> [What you have to do]: The whole listing, apart from its images, should be restated word for word.

> [Stored data]:
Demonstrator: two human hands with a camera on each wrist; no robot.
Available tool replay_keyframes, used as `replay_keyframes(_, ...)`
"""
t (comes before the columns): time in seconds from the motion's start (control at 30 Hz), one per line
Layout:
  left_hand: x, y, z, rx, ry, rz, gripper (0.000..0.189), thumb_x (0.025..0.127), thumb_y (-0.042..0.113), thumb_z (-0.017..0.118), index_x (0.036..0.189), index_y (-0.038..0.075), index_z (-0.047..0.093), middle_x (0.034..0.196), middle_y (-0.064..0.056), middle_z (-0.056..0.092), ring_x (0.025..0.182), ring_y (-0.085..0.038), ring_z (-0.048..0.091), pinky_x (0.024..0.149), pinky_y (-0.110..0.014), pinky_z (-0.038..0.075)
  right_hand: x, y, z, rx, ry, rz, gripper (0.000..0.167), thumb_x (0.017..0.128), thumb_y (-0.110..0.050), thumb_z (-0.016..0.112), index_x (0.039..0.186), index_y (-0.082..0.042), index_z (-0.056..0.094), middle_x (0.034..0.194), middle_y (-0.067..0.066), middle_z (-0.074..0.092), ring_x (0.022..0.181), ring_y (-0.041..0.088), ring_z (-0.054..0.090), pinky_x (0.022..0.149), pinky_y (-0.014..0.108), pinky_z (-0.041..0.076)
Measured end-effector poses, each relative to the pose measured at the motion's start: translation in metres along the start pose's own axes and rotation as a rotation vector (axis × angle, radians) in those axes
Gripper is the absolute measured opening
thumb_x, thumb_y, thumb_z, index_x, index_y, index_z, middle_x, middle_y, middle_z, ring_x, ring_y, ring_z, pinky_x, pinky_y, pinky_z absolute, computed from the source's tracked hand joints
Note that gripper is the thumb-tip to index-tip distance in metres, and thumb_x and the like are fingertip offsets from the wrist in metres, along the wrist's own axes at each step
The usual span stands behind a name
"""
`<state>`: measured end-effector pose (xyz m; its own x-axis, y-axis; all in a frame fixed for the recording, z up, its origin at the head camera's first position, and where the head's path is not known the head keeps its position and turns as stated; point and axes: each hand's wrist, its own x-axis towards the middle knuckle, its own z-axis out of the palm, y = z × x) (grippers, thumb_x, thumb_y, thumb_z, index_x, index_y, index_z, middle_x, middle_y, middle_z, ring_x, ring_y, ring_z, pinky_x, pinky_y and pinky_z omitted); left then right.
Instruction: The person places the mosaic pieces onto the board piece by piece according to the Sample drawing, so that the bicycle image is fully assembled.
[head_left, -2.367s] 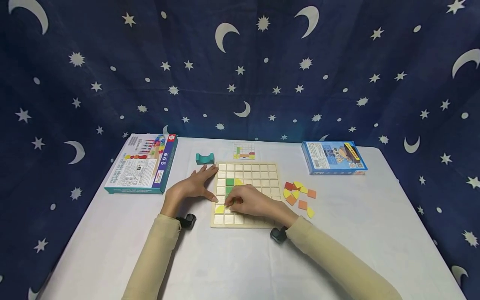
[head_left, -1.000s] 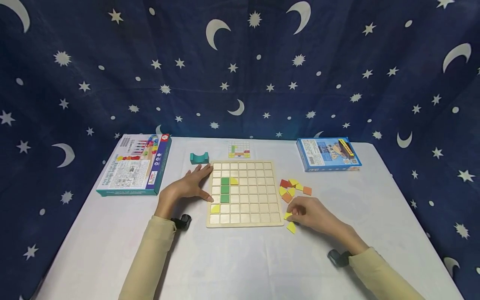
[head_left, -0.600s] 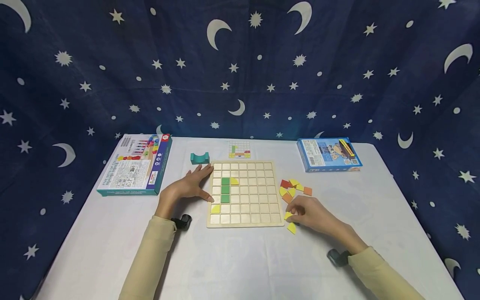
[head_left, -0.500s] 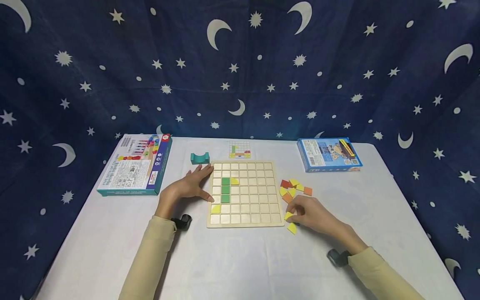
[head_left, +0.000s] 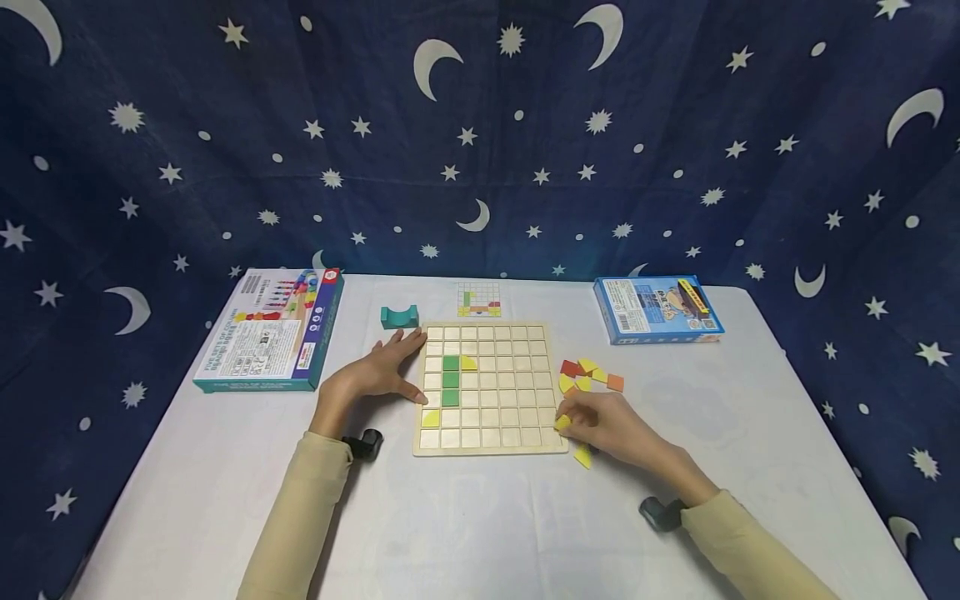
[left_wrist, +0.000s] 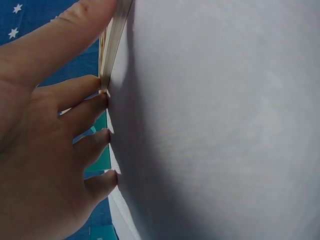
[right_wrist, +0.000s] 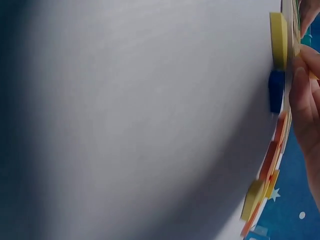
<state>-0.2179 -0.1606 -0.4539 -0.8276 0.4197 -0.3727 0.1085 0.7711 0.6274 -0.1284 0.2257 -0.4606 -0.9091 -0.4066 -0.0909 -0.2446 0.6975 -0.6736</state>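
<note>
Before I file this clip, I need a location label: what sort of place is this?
Probably an indoor play or filming corner: a navy moon-and-star backdrop behind a white-covered table, with a wooden grid board on it.

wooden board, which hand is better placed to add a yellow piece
Probably the right hand: it pinches a yellow piece, while the left hand touches the left edge of the board.

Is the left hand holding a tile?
No, the left hand touches the pale wooden grid board; the right hand pinches a yellow tile.
</note>
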Motion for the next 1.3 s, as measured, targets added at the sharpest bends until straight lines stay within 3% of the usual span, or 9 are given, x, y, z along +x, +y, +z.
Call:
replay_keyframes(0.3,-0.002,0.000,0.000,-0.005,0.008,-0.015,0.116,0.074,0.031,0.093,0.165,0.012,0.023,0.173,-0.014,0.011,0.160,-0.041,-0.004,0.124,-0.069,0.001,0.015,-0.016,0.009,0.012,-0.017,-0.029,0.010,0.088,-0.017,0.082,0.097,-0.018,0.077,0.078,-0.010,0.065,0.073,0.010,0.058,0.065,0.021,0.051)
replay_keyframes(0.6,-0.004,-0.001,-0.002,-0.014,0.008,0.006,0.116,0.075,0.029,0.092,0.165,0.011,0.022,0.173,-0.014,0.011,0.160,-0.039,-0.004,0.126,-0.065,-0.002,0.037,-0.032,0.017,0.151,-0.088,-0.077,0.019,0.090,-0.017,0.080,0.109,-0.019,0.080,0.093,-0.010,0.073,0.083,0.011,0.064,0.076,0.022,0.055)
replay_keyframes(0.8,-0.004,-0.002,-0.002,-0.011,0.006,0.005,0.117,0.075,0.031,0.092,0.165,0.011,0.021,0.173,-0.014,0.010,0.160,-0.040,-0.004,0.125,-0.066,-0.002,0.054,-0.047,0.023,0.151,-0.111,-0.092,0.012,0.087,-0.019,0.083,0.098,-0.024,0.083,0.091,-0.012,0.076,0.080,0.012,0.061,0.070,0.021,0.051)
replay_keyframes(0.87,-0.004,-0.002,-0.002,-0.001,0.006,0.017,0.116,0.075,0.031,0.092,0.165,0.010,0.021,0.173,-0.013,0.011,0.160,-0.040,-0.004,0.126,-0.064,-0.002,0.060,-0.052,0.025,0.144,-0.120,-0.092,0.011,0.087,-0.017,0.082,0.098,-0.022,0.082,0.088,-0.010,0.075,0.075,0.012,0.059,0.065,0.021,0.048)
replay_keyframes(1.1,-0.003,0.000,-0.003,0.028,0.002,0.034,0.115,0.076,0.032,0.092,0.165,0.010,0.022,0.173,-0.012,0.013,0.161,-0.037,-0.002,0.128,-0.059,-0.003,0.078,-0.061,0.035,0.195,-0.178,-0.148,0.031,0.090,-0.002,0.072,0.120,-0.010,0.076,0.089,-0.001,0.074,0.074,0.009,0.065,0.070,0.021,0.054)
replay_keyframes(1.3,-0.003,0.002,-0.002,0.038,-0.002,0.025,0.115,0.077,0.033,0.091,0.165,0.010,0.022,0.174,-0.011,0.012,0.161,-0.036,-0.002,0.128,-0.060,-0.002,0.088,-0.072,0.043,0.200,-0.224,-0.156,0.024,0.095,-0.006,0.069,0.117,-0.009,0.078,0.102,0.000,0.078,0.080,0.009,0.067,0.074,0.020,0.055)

> [Response to this task]:
Demonstrator: two human hands with a camera on each wrist; no robot.
Available tool replay_keyframes, used as `replay_keyframes(_, ...)`
"""
t (comes before the columns): time in seconds from the motion's start (control at 30 Hz), one per line
Layout:
  left_hand: x, y, z, rx, ry, rz, gripper (0.000..0.189), thumb_x (0.025..0.127), thumb_y (-0.042..0.113), thumb_z (-0.017..0.118), index_x (0.036..0.189), index_y (-0.038..0.075), index_z (-0.047..0.093), middle_x (0.034..0.196), middle_y (-0.064..0.056), middle_z (-0.056..0.092), ring_x (0.025..0.182), ring_y (-0.085..0.038), ring_z (-0.048..0.091), pinky_x (0.024..0.149), pinky_y (-0.110..0.014), pinky_z (-0.038..0.075)
  right_hand: x, y, z, rx, ry, rz, gripper (0.000..0.167), thumb_x (0.017..0.128), thumb_y (-0.110..0.050), thumb_z (-0.016..0.112), index_x (0.039..0.186), index_y (-0.082..0.042), index_z (-0.056..0.094), middle_x (0.034..0.194), middle_y (-0.067..0.066), middle_z (-0.074..0.092), ring_x (0.022..0.181), ring_y (-0.041..0.088), ring_z (-0.054..0.090), pinky_x (0.022..0.149), pinky_y (-0.014..0.108), pinky_z (-0.041..0.076)
Measured end-effector poses, each relative to the pose measured at the motion's start: translation in metres along the start pose's own axes and rotation as a rotation vector (axis × angle, radians) in those axes
Gripper is the absolute measured opening
thumb_x, thumb_y, thumb_z, index_x, index_y, index_z, middle_x, middle_y, middle_z, ring_x, ring_y, ring_z, pinky_x, pinky_y, pinky_z absolute, computed from the source's tracked hand joints
Note that gripper is the thumb-tip to index-tip distance in metres, and thumb_x and the like are fingertip offsets from the wrist in metres, along the wrist's own axes at each step
The usual span stands behind a name
"""
`<state>`: measured end-effector pose (xyz m; its own x-axis, y-axis; all in a frame fixed for the recording, z up, its origin at the head camera's first position, and where the head's path is not known the head keeps its position and turns as stated; point and axes: each hand's wrist, its own x-axis towards the middle knuckle, its own z-axis out of the palm, y = z × x) (grippers, thumb_x, thumb_y, thumb_z, index_x, index_y, index_z, middle_x, middle_y, middle_z, ring_x, ring_y, ring_z, pinky_x, pinky_y and pinky_z omitted); left then right.
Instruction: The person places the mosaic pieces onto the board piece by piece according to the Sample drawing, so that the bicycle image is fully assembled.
[head_left, -2.367s] 
[head_left, -1.000s] 
[head_left, -0.600s] 
[head_left, -0.500s] 
[head_left, +0.000s] 
[left_wrist, +0.000s] 
[right_wrist, +0.000s] 
<state>-0.2179 -0.1606 -0.4539 -0.8276 0.4197 -0.3727 0.1085 0.7711 0.6274 -0.1284 0.2257 -0.4606 -0.9091 -0.4066 -0.0909 -0.2446 0.6975 -0.6736</state>
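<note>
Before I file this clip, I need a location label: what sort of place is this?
Probably an indoor play or filming corner: a navy moon-and-star backdrop behind a white-covered table, with a wooden grid board on it.

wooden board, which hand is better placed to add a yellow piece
Probably the right hand: it pinches a yellow piece, while the left hand touches the left edge of the board.

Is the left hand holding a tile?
No, the left hand touches the pale wooden grid board; the right hand pinches a yellow tile.
</note>
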Motion for the next 1.3 s, as measured, targets added at the sharpest bends until straight lines stay within 3% of the usual span, or 9 are given, x, y, z along +x, +y, +z.
Call:
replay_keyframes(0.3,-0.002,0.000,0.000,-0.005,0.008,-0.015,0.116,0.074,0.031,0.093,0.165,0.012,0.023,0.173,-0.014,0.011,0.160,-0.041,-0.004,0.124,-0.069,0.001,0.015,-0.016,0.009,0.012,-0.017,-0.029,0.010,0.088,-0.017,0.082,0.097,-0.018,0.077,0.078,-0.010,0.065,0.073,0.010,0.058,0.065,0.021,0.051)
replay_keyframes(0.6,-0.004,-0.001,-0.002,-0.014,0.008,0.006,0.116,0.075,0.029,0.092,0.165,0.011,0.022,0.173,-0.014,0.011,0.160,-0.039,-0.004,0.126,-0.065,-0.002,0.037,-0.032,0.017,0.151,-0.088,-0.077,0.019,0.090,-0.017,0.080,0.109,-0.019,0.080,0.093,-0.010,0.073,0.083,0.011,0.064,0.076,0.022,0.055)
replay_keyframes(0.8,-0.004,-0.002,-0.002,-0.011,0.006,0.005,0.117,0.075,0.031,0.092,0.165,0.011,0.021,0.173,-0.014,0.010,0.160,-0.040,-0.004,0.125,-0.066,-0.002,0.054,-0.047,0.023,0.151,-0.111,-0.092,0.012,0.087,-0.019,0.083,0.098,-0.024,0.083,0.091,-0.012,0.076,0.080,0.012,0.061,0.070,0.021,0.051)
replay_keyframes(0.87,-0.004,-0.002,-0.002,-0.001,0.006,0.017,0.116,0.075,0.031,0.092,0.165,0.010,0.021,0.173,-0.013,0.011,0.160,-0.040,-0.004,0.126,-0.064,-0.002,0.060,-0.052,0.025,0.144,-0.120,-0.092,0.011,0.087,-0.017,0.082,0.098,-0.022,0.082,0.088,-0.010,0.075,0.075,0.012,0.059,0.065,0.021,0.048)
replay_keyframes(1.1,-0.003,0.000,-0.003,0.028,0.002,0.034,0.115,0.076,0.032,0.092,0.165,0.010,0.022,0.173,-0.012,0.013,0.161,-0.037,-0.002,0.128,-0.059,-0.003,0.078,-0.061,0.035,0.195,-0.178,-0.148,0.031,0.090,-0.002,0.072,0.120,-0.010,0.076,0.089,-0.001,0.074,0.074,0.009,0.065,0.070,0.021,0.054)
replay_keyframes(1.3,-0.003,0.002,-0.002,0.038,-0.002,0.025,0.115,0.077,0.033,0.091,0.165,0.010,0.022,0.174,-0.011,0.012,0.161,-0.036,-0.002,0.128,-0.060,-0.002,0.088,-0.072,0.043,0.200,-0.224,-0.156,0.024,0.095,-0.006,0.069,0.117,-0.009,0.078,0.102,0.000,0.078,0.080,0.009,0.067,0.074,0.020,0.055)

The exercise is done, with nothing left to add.